- _Input for this task_
========================================================================

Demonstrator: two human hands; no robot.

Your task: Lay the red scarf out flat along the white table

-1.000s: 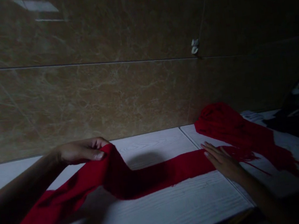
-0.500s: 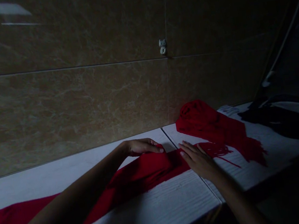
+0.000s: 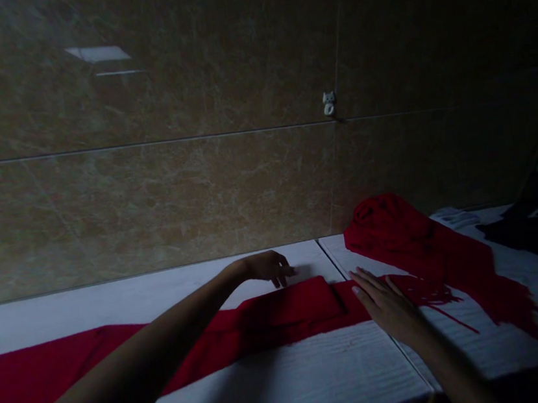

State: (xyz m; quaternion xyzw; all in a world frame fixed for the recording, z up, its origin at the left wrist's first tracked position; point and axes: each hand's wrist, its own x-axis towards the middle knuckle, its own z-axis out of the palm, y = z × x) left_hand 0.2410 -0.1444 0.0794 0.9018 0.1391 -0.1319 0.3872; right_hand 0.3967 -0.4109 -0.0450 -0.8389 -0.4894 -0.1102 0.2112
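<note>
A long red scarf (image 3: 282, 304) lies along the white table, its left part partly behind my left forearm. Part of it is folded over on itself, with the fold's edge a little left of my right hand. My left hand (image 3: 268, 268) hovers just above the scarf's far edge, fingers loosely bent and apart, holding nothing. My right hand (image 3: 384, 302) rests flat on the scarf near its fringed end, fingers stretched out. Beyond that hand lies a second red scarf (image 3: 416, 242), bunched up against the wall, with its own fringe hanging towards the table's front.
The white table (image 3: 339, 376) has a seam running across it under the scarf. Behind it rises a brown tiled wall (image 3: 175, 200) with a small white hook (image 3: 329, 104). Dark cloth-like things (image 3: 527, 228) and a pale item (image 3: 454, 216) lie at the far right.
My left hand has let go of the scarf's folded edge and lifted off it. The folded layer now lies flatter. My right hand stays on the scarf; the view has shifted left.
</note>
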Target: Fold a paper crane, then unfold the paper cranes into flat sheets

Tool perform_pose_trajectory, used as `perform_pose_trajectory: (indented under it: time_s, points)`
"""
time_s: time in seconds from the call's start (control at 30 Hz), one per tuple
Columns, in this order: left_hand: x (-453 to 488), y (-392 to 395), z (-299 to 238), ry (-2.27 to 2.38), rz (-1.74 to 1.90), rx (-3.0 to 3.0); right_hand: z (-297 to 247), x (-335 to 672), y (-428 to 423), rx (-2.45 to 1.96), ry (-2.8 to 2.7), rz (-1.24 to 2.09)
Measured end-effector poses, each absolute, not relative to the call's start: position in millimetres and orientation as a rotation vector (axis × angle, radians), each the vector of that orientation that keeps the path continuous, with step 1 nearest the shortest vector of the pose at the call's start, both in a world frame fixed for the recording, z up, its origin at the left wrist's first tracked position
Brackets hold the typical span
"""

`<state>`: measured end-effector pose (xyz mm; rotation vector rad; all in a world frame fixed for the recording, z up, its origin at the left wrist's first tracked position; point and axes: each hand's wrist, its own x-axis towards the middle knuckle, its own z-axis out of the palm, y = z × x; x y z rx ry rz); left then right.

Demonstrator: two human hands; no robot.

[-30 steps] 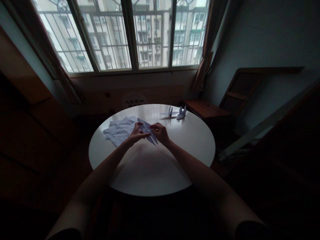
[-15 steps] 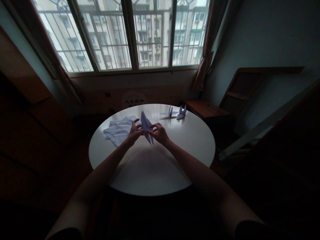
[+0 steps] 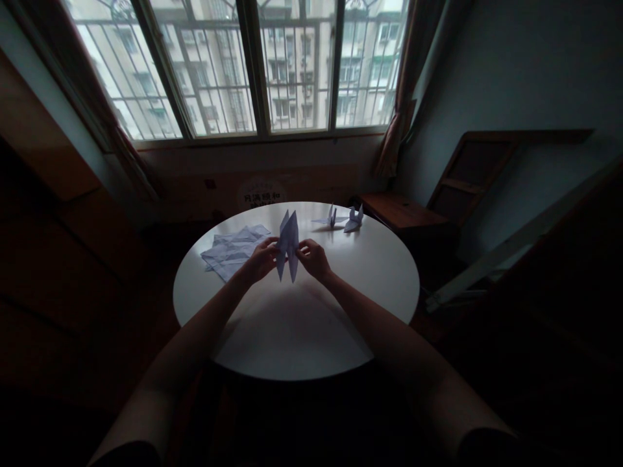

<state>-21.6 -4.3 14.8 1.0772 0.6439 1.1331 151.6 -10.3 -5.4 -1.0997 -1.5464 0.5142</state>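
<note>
Between my two hands a pale folded paper is held up over the table, its pointed flaps aiming up and down. My left hand pinches its left edge, and my right hand grips the right edge with thumb and fingers. Left of my hands, creased sheets of paper lie in an overlapping pile. Two folded paper cranes, one on the left and one on the right, stand near the far right rim.
The round white table fills the middle. Behind it is a cardboard panel with printed characters, below a barred window. A low wooden piece of furniture stands past the table's right rim.
The folded paper has turned between my hands, so two upper points and two lower points now show apart. My left fingers have closed in on its edge.
</note>
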Motion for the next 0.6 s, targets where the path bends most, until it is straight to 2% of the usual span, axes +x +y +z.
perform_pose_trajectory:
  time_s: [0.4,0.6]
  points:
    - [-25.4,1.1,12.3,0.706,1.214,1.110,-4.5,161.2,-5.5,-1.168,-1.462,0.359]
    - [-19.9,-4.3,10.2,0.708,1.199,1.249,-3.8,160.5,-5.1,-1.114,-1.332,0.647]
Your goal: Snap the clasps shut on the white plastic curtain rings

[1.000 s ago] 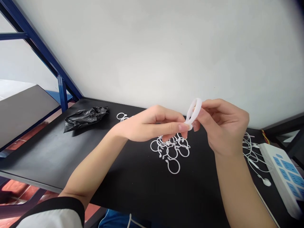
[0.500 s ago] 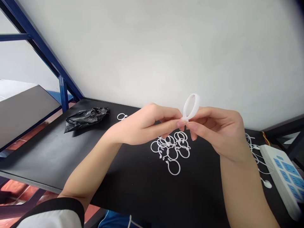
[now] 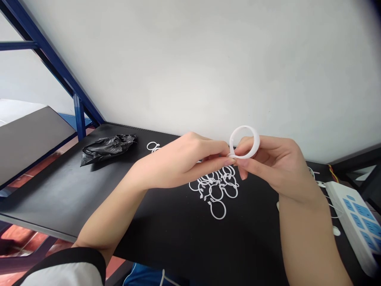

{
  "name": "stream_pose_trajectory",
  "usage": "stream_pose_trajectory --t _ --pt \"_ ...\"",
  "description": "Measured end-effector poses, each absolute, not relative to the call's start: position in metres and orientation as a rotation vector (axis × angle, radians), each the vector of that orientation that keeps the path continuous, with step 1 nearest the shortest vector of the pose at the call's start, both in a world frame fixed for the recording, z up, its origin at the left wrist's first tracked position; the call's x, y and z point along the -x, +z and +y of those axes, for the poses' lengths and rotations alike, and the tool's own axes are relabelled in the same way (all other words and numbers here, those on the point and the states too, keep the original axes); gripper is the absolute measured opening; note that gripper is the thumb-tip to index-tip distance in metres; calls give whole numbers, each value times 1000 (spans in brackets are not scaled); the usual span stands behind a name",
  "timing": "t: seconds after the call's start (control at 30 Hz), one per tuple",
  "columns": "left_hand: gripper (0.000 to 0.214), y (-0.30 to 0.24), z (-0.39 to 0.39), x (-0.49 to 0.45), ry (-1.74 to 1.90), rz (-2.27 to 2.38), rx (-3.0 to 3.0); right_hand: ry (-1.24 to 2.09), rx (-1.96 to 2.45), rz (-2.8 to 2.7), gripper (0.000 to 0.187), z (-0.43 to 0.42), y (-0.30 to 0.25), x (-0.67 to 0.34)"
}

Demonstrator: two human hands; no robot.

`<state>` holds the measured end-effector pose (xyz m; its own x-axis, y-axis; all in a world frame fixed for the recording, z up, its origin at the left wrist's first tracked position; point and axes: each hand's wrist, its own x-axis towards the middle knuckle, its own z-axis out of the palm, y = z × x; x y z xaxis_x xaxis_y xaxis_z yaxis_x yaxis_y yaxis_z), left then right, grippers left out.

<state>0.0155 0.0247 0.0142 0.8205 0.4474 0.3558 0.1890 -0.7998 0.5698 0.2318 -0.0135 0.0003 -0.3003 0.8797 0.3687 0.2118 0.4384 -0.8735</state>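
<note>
Between my two hands, above the black table, is a white plastic curtain ring (image 3: 255, 146). My left hand (image 3: 190, 159) pinches its lower left side between thumb and fingers. Thumb and fingers of my right hand (image 3: 274, 159) close on the ring's bottom, right beside the left fingertips. The part of the ring under the fingertips is hidden. Below my hands lies a loose pile of similar white rings (image 3: 218, 218), several of them open, partly covered by my left hand. A few more rings (image 3: 151, 146) lie behind my left wrist.
A crumpled black plastic bag (image 3: 108, 149) lies on the black table (image 3: 184, 238) at the left. To the right stands a white power strip (image 3: 354, 218) with blue sockets, white cables beside it. A blue metal frame (image 3: 79, 115) rises at the left, and a pale wall (image 3: 208, 71) backs the table.
The ring has turned from a narrow, edge-on view to a rounder one and tipped to the right. Both hands stay pinched on it and have shifted slightly.
</note>
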Motion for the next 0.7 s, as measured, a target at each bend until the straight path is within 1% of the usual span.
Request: stream_pose_trajectory --t 0.13,0.37,0.5,0.7 --pt "28 14 25 -15 650 477 -2474 895 936 -1811 11 -15 2 -232" --pt "27 14 26 -15 673 512 -2470 813 982 -1815 4 -18 1 -232" --pt "25 14 25 -15 687 474 -2501 819 977 -1827 6 -17 1 -232" --pt "28 15 24 -15 744 428 -2548 820 985 -1796 10 -19 2 -231"
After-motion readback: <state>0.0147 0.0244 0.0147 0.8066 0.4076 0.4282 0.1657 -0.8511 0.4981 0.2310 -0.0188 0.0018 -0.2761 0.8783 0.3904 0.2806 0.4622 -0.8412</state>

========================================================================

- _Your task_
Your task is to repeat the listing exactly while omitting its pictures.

- _Result of this exercise_
Demonstrator: two human hands; no robot.

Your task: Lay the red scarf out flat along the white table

-1.000s: 
-0.500s: 
+0.000s: 

State: (xyz m; quaternion xyzw; all in a world frame fixed for the recording, z up, its origin at the left wrist's first tracked position; point and axes: each hand's wrist, its own x-axis towards the middle knuckle, its own z-axis out of the palm, y = z × x) left_hand 0.2410 -0.1444 0.0794 0.9018 0.1391 -0.1319 0.3872; right_hand 0.3967 -0.4109 -0.0450 -0.8389 -0.4894 -0.1102 0.2112
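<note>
A long red scarf (image 3: 282, 304) lies along the white table, its left part partly behind my left forearm. Part of it is folded over on itself, with the fold's edge a little left of my right hand. My left hand (image 3: 268, 268) hovers just above the scarf's far edge, fingers loosely bent and apart, holding nothing. My right hand (image 3: 384, 302) rests flat on the scarf near its fringed end, fingers stretched out. Beyond that hand lies a second red scarf (image 3: 416, 242), bunched up against the wall, with its own fringe hanging towards the table's front.
The white table (image 3: 339, 376) has a seam running across it under the scarf. Behind it rises a brown tiled wall (image 3: 175, 200) with a small white hook (image 3: 329, 104). Dark cloth-like things (image 3: 527, 228) and a pale item (image 3: 454, 216) lie at the far right.
My left hand has let go of the scarf's folded edge and lifted off it. The folded layer now lies flatter. My right hand stays on the scarf; the view has shifted left.
</note>
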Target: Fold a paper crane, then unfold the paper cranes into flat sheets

Tool perform_pose_trajectory, used as `perform_pose_trajectory: (indented under it: time_s, points)`
"""
time_s: time in seconds from the call's start (control at 30 Hz), one per tuple
Columns, in this order: left_hand: x (-453 to 488), y (-392 to 395), z (-299 to 238), ry (-2.27 to 2.38), rz (-1.74 to 1.90), rx (-3.0 to 3.0); right_hand: z (-297 to 247), x (-335 to 672), y (-428 to 423), rx (-2.45 to 1.96), ry (-2.8 to 2.7), rz (-1.24 to 2.09)
Measured end-effector poses, each absolute, not relative to the call's start: position in millimetres and orientation as a rotation vector (axis × angle, radians), each the vector of that orientation that keeps the path continuous, with step 1 nearest the shortest vector of the pose at the call's start, both in a world frame fixed for the recording, z up, its origin at the left wrist's first tracked position
Brackets hold the typical span
"""

`<state>`: measured end-effector pose (xyz mm; rotation vector rad; all in a world frame fixed for the recording, z up, its origin at the left wrist's first tracked position; point and axes: each hand's wrist, its own x-axis towards the middle knuckle, its own z-axis out of the palm, y = z × x; x y z rx ry rz); left then right.

Demonstrator: two human hands; no robot.

[-30 steps] 
[-15 steps] 
[+0 steps] 

<state>-21.6 -4.3 14.8 1.0772 0.6439 1.1331 151.6 -10.3 -5.4 -1.0997 -1.5464 0.5142</state>
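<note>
Between my two hands a pale folded paper is held up over the table, its pointed flaps aiming up and down. My left hand pinches its left edge, and my right hand grips the right edge with thumb and fingers. Left of my hands, creased sheets of paper lie in an overlapping pile. Two folded paper cranes, one on the left and one on the right, stand near the far right rim.
The round white table fills the middle. Behind it is a cardboard panel with printed characters, below a barred window. A low wooden piece of furniture stands past the table's right rim.
The folded paper has turned between my hands, so two upper points and two lower points now show apart. My left fingers have closed in on its edge.
</note>
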Motion for the next 0.6 s, targets where the path bends most, until it is straight to 2% of the usual span, axes +x +y +z.
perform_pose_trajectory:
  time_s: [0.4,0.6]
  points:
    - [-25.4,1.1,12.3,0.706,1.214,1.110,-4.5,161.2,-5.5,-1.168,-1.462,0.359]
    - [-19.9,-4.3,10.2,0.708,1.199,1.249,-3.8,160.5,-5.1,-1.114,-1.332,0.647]
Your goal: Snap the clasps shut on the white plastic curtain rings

[1.000 s ago] 
[0.500 s ago] 
[now] 

{
  "name": "stream_pose_trajectory",
  "usage": "stream_pose_trajectory --t _ --pt \"_ ...\"",
  "description": "Measured end-effector poses, each absolute, not relative to the call's start: position in metres and orientation as a rotation vector (axis × angle, radians), each the vector of that orientation that keeps the path continuous, with step 1 nearest the shortest vector of the pose at the call's start, both in a world frame fixed for the recording, z up, its origin at the left wrist's first tracked position; the call's x, y and z point along the -x, +z and +y of those axes, for the poses' lengths and rotations alike, and the tool's own axes are relabelled in the same way (all other words and numbers here, those on the point and the states too, keep the original axes); gripper is the absolute measured opening; note that gripper is the thumb-tip to index-tip distance in metres; calls give whole numbers, each value times 1000 (spans in brackets are not scaled); the usual span stands behind a name",
  "timing": "t: seconds after the call's start (control at 30 Hz), one per tuple",
  "columns": "left_hand: gripper (0.000 to 0.214), y (-0.30 to 0.24), z (-0.39 to 0.39), x (-0.49 to 0.45), ry (-1.74 to 1.90), rz (-2.27 to 2.38), rx (-3.0 to 3.0); right_hand: ry (-1.24 to 2.09), rx (-1.96 to 2.45), rz (-2.8 to 2.7), gripper (0.000 to 0.187), z (-0.43 to 0.42), y (-0.30 to 0.25), x (-0.67 to 0.34)"
}

Demonstrator: two human hands; no robot.

`<state>` holds the measured end-effector pose (xyz m; its own x-axis, y-axis; all in a world frame fixed for the recording, z up, its origin at the left wrist's first tracked position; point and axes: each hand's wrist, its own x-axis towards the middle knuckle, its own z-axis out of the palm, y = z × x; x y z xaxis_x xaxis_y xaxis_z yaxis_x yaxis_y yaxis_z), left then right, grippers left out.

<state>0.0155 0.0247 0.0142 0.8205 0.4474 0.3558 0.1890 -0.7998 0.5698 0.2318 -0.0135 0.0003 -0.3003 0.8797 0.3687 0.2118 0.4384 -0.8735</state>
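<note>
Between my two hands, above the black table, is a white plastic curtain ring (image 3: 255, 146). My left hand (image 3: 190, 159) pinches its lower left side between thumb and fingers. Thumb and fingers of my right hand (image 3: 274, 159) close on the ring's bottom, right beside the left fingertips. The part of the ring under the fingertips is hidden. Below my hands lies a loose pile of similar white rings (image 3: 218, 218), several of them open, partly covered by my left hand. A few more rings (image 3: 151, 146) lie behind my left wrist.
A crumpled black plastic bag (image 3: 108, 149) lies on the black table (image 3: 184, 238) at the left. To the right stands a white power strip (image 3: 354, 218) with blue sockets, white cables beside it. A blue metal frame (image 3: 79, 115) rises at the left, and a pale wall (image 3: 208, 71) backs the table.
The ring has turned from a narrow, edge-on view to a rounder one and tipped to the right. Both hands stay pinched on it and have shifted slightly.
</note>
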Motion for the next 0.7 s, as measured, a target at each bend until the straight path is within 1% of the usual span.
Request: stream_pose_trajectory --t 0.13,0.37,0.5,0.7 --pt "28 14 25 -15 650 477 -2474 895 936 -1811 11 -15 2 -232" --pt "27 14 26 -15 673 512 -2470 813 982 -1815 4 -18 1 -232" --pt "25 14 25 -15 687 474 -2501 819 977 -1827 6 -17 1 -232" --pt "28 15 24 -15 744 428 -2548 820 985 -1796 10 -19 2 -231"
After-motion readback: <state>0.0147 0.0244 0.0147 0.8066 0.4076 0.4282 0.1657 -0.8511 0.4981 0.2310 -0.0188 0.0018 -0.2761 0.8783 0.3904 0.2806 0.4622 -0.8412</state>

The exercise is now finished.